Segment Start: THE DATA

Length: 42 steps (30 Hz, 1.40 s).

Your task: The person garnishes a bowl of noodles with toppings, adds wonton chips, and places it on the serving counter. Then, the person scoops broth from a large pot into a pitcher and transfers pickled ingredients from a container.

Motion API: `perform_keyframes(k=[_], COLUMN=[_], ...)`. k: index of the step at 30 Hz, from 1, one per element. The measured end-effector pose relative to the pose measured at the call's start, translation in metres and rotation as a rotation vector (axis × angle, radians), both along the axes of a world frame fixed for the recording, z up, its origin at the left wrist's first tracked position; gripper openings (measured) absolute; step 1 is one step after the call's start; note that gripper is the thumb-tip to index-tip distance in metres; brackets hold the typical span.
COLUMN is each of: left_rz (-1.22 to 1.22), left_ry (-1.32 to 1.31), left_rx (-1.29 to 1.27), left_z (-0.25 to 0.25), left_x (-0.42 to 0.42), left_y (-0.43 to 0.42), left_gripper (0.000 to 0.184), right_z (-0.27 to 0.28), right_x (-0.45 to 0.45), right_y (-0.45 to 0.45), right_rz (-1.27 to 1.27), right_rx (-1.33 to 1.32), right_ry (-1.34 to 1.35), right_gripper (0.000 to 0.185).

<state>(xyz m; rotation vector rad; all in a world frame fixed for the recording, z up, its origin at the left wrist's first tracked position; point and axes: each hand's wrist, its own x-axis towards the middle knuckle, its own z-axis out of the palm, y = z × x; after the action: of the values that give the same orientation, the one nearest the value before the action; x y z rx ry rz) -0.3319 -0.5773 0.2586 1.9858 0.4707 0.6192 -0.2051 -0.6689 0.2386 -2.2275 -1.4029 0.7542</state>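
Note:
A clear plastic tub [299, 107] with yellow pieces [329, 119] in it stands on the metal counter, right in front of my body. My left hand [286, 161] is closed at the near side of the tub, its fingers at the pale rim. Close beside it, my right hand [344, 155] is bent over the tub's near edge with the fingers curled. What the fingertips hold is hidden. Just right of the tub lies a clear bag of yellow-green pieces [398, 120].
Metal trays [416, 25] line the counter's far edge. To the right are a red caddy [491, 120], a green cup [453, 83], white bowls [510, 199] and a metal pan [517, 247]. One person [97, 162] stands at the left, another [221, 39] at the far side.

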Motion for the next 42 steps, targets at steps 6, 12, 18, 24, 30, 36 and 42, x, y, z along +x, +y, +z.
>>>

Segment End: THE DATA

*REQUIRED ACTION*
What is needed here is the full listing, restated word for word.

*SOLUTION TO THIS EXERCISE*
Length: 42 steps (30 Hz, 1.40 s).

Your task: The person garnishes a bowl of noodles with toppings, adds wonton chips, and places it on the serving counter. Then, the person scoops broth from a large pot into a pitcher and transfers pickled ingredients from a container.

Motion API: `perform_keyframes(k=[_], COLUMN=[_], ...)`. k: index of the step at 30 Hz, from 1, one per element. The measured end-effector pose relative to the pose measured at the call's start, translation in metres and rotation as a rotation vector (axis × angle, radians), both along the axes of a world frame fixed for the recording, z up, its origin at the left wrist's first tracked position; gripper openings (measured) absolute; step 1 is one step after the call's start; note that gripper is the thumb-tip to index-tip distance in metres; brackets hold the typical span.
COLUMN is each of: left_rz (-1.22 to 1.22), left_ry (-1.32 to 1.31), left_rx (-1.29 to 1.27), left_z (-0.25 to 0.25), left_x (-0.42 to 0.42), left_y (-0.43 to 0.42), left_gripper (0.000 to 0.184), right_z (-0.27 to 0.28), right_x (-0.45 to 0.45), right_y (-0.45 to 0.45), right_rz (-1.27 to 1.27), right_rx (-1.33 to 1.32), right_ry (-1.34 to 1.35), right_gripper (0.000 to 0.185).

<state>(xyz m; rotation vector rad; all in a world frame fixed for the recording, z up, its origin at the left wrist's first tracked position; point and axes: each hand's wrist, its own x-axis towards the middle knuckle, its own z-axis out of the palm, y = z × x; after the action: of the values that give the same orientation, the one nearest the value before the action; x y z rx ry rz) -0.3319 -0.5773 0.2586 1.9858 0.4707 0.6192 -0.2051 -0.6689 0.2386 -2.2275 -1.4029 0.7542</state>
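Note:
A clear plastic tub [299, 107] with yellow pieces [329, 119] in it stands on the metal counter, right in front of my body. My left hand [286, 161] is closed at the near side of the tub, its fingers at the pale rim. Close beside it, my right hand [344, 155] is bent over the tub's near edge with the fingers curled. What the fingertips hold is hidden. Just right of the tub lies a clear bag of yellow-green pieces [398, 120].
Metal trays [416, 25] line the counter's far edge. To the right are a red caddy [491, 120], a green cup [453, 83], white bowls [510, 199] and a metal pan [517, 247]. One person [97, 162] stands at the left, another [221, 39] at the far side.
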
Motion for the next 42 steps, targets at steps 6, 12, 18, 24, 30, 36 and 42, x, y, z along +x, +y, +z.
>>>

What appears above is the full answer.